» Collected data

========================================================================

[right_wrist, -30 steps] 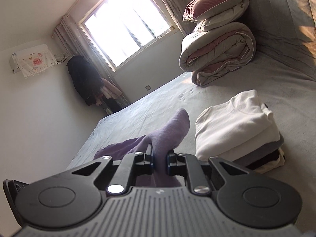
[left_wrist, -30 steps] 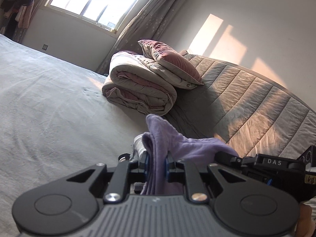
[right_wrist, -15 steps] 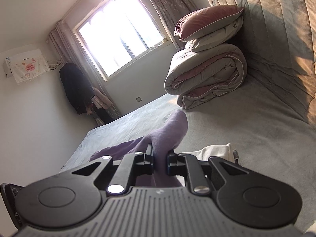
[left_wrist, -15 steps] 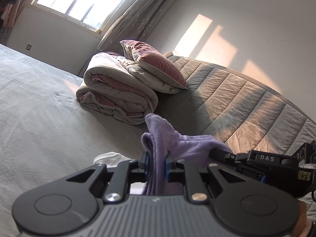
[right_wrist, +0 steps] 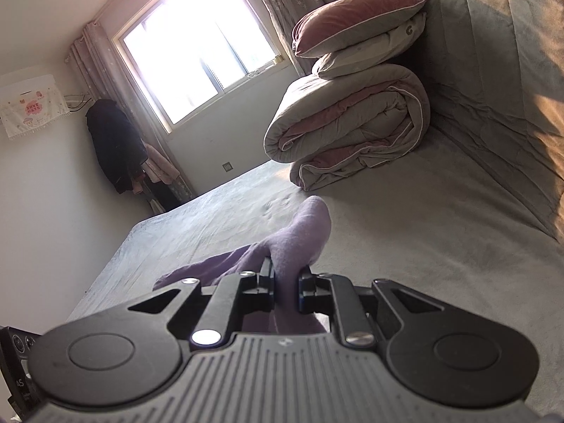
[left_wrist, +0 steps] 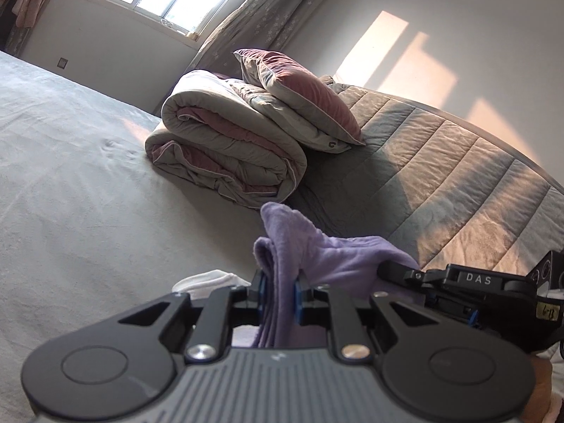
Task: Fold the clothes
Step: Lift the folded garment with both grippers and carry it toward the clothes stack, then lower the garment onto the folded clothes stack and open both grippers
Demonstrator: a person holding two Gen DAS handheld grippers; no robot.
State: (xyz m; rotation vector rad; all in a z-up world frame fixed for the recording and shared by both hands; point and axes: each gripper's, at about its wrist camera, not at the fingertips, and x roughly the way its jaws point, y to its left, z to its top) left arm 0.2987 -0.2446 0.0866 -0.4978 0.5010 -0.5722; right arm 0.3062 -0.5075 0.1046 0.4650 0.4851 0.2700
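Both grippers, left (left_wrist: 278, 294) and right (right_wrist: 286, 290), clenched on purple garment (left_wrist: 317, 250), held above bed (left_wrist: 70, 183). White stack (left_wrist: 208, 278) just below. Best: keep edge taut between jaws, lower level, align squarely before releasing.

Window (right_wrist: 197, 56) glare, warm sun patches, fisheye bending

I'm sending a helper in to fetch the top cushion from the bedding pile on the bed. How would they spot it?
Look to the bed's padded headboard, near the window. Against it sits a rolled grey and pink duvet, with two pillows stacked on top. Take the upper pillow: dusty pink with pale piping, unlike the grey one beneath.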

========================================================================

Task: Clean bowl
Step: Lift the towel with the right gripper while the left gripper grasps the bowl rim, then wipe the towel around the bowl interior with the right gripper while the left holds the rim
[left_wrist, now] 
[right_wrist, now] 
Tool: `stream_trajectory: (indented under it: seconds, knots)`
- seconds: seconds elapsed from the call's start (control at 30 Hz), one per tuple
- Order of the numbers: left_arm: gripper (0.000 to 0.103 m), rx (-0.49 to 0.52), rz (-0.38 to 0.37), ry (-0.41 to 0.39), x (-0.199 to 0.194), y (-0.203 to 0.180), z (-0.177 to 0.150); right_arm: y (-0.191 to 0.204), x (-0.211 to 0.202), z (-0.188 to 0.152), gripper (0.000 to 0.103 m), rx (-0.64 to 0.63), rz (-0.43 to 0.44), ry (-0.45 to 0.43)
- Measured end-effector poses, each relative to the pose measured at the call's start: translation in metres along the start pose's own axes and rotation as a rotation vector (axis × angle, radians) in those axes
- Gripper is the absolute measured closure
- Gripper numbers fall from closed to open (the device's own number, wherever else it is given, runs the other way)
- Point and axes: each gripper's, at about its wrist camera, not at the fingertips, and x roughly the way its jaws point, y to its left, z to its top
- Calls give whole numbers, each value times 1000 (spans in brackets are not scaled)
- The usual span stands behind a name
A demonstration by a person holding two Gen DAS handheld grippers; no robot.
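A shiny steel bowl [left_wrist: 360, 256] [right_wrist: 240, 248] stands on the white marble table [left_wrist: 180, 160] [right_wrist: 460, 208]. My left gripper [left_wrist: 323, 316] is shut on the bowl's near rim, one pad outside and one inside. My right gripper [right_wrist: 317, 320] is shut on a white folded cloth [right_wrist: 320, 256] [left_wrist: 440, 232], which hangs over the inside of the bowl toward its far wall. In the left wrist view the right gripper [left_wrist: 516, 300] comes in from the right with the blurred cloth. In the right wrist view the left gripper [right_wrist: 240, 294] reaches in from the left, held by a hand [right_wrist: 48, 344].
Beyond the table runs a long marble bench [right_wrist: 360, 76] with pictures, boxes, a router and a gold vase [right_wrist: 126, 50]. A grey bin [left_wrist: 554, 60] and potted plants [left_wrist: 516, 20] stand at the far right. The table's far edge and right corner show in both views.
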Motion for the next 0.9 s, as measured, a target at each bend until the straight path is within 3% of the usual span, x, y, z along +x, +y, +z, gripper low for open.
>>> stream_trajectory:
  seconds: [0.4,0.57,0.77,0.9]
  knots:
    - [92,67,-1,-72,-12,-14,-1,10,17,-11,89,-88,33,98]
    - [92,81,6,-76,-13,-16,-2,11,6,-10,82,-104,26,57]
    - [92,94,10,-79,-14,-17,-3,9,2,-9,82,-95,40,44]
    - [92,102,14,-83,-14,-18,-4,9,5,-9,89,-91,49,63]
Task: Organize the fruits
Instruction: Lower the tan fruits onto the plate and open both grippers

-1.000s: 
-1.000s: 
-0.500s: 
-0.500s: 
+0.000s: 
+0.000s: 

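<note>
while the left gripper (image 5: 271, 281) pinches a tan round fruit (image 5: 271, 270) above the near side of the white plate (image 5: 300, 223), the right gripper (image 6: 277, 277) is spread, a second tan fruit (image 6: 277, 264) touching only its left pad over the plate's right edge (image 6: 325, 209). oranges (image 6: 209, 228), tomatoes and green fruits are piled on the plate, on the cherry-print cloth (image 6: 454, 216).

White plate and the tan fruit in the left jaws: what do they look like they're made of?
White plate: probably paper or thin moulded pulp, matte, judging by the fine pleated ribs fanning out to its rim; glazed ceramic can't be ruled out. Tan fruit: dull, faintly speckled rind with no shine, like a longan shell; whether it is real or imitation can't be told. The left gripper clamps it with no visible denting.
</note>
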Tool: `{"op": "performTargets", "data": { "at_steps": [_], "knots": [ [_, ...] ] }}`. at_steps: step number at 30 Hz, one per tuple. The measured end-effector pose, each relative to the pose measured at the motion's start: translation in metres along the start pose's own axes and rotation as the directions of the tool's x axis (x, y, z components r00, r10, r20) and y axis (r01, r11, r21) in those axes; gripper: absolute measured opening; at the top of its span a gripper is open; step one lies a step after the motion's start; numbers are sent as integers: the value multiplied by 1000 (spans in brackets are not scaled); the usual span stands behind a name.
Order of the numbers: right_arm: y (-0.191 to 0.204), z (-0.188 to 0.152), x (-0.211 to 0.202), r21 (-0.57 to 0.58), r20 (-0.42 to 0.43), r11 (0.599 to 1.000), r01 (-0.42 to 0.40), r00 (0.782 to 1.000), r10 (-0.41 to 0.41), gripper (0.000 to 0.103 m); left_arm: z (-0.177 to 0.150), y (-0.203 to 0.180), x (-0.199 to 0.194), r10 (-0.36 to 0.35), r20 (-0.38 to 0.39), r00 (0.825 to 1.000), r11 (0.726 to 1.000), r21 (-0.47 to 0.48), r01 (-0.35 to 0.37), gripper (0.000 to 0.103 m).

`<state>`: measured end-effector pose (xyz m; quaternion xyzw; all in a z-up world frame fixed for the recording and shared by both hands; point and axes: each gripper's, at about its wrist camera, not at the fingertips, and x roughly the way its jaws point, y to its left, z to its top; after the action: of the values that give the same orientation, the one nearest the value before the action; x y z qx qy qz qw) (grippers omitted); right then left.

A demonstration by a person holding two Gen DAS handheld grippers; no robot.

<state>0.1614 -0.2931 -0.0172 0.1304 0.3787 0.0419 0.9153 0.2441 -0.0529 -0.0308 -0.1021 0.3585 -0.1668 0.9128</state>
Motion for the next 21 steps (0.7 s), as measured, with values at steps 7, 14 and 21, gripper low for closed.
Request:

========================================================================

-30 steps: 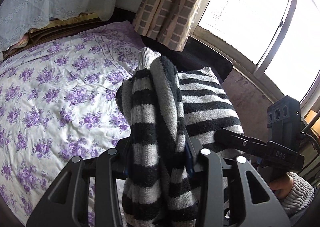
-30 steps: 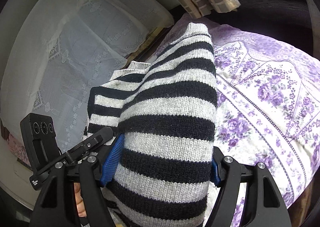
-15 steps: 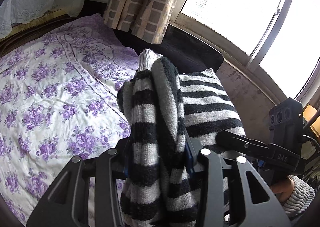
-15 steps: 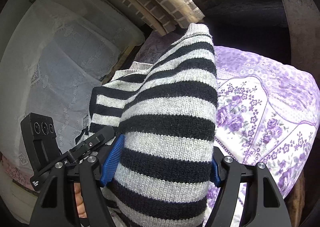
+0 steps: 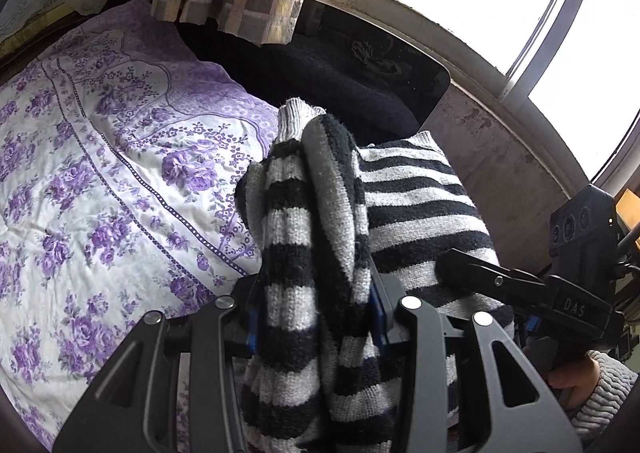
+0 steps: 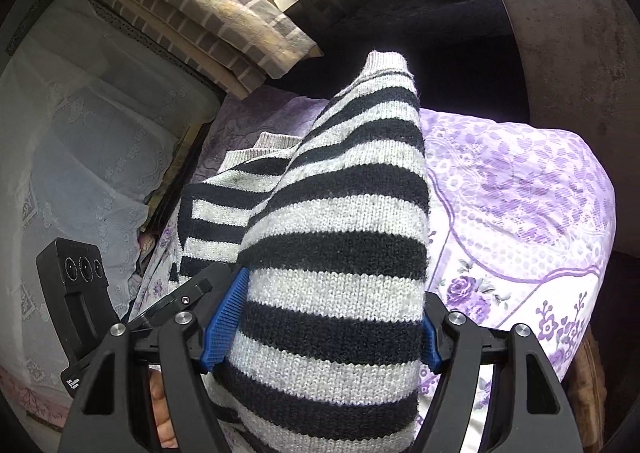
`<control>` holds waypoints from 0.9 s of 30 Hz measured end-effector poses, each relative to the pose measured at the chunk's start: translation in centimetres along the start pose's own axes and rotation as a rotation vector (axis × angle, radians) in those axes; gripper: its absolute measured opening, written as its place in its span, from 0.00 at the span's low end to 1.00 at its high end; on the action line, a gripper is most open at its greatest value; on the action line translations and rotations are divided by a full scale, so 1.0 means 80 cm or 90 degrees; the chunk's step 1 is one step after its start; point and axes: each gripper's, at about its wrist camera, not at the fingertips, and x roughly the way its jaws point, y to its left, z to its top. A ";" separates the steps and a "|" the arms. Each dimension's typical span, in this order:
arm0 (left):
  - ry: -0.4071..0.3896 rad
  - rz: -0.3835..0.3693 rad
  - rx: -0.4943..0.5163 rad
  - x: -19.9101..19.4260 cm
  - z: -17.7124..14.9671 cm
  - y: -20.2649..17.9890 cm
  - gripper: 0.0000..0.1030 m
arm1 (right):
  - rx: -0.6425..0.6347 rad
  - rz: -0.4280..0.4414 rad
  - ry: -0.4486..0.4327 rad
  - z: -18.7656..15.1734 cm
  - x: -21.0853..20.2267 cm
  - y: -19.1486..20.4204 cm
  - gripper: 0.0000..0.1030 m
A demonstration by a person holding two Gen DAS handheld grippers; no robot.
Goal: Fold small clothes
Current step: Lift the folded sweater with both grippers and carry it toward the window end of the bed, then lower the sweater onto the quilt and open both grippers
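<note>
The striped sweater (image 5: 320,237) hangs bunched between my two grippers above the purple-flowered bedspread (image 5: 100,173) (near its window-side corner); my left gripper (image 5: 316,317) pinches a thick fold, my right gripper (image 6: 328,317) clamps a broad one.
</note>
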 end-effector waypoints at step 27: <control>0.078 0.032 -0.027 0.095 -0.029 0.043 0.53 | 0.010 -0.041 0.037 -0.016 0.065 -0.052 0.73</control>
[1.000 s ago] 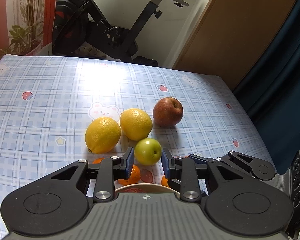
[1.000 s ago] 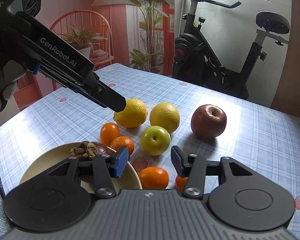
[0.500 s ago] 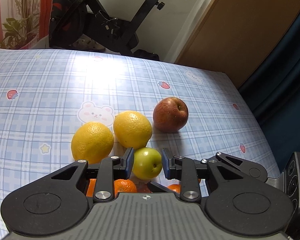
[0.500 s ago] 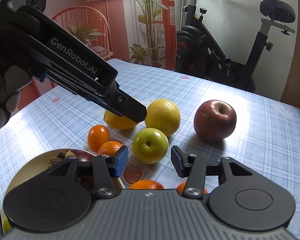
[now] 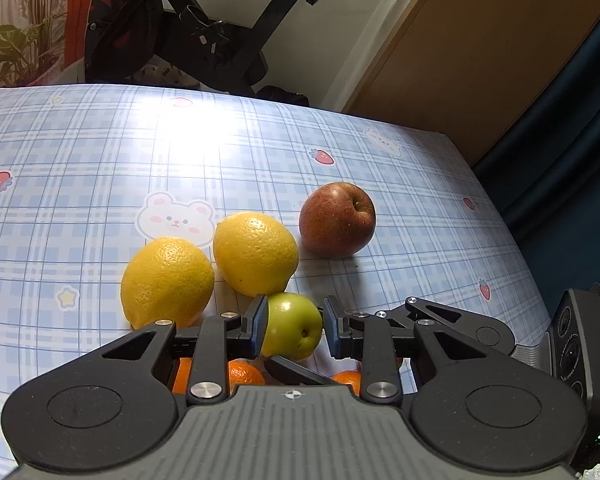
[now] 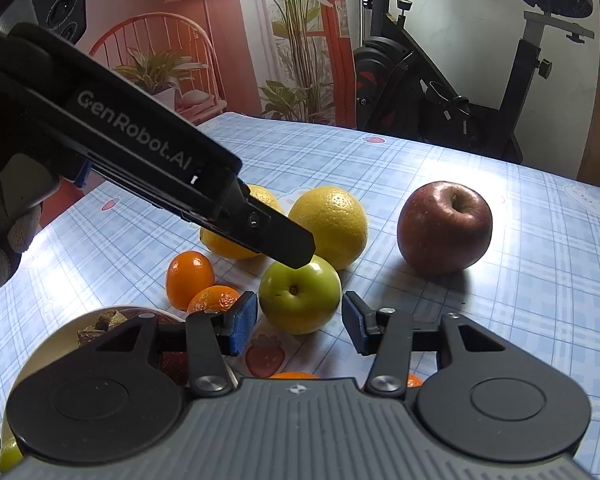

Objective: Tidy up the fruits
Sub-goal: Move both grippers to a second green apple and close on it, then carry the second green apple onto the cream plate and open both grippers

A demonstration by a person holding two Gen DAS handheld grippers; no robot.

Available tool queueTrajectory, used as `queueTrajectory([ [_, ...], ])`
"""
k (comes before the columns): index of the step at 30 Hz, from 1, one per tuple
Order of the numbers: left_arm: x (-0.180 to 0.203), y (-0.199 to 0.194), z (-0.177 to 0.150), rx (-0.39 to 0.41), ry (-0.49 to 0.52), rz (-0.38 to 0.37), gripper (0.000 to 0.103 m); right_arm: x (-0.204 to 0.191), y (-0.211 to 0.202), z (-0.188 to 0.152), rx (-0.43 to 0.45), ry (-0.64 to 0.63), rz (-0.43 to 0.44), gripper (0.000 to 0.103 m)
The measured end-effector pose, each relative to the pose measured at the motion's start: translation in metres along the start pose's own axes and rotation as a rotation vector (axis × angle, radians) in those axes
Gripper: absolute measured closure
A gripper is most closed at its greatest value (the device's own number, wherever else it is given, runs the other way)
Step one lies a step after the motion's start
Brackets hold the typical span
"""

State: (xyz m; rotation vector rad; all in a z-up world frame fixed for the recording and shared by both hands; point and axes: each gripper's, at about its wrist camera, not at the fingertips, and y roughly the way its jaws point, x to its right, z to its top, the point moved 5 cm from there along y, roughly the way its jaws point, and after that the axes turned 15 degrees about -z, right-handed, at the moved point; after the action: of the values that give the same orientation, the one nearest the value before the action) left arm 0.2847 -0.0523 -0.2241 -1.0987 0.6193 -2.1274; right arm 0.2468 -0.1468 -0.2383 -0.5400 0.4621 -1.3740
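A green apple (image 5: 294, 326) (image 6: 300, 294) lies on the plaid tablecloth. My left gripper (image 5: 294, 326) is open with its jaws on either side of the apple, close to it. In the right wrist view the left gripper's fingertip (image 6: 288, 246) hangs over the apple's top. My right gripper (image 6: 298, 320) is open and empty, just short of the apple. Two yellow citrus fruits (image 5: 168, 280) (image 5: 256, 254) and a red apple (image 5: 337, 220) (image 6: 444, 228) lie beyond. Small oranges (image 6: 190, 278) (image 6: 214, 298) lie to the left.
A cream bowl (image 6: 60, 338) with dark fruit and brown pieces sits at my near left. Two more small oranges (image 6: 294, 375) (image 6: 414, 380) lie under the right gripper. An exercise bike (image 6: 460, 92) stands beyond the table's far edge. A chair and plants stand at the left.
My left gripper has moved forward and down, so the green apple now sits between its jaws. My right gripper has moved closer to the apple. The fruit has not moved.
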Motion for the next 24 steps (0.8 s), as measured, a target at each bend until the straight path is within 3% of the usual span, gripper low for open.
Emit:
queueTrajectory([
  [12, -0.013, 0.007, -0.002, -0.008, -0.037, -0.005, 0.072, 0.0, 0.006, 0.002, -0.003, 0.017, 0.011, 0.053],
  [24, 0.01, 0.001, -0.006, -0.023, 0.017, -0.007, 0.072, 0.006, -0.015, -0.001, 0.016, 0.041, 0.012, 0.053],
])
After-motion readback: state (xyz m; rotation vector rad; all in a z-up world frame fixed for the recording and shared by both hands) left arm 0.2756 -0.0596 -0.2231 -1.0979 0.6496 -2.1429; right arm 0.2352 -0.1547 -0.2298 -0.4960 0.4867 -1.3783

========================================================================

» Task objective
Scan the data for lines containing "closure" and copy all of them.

» Exercise result
- Gripper is the absolute measured closure
Gripper: absolute measured closure

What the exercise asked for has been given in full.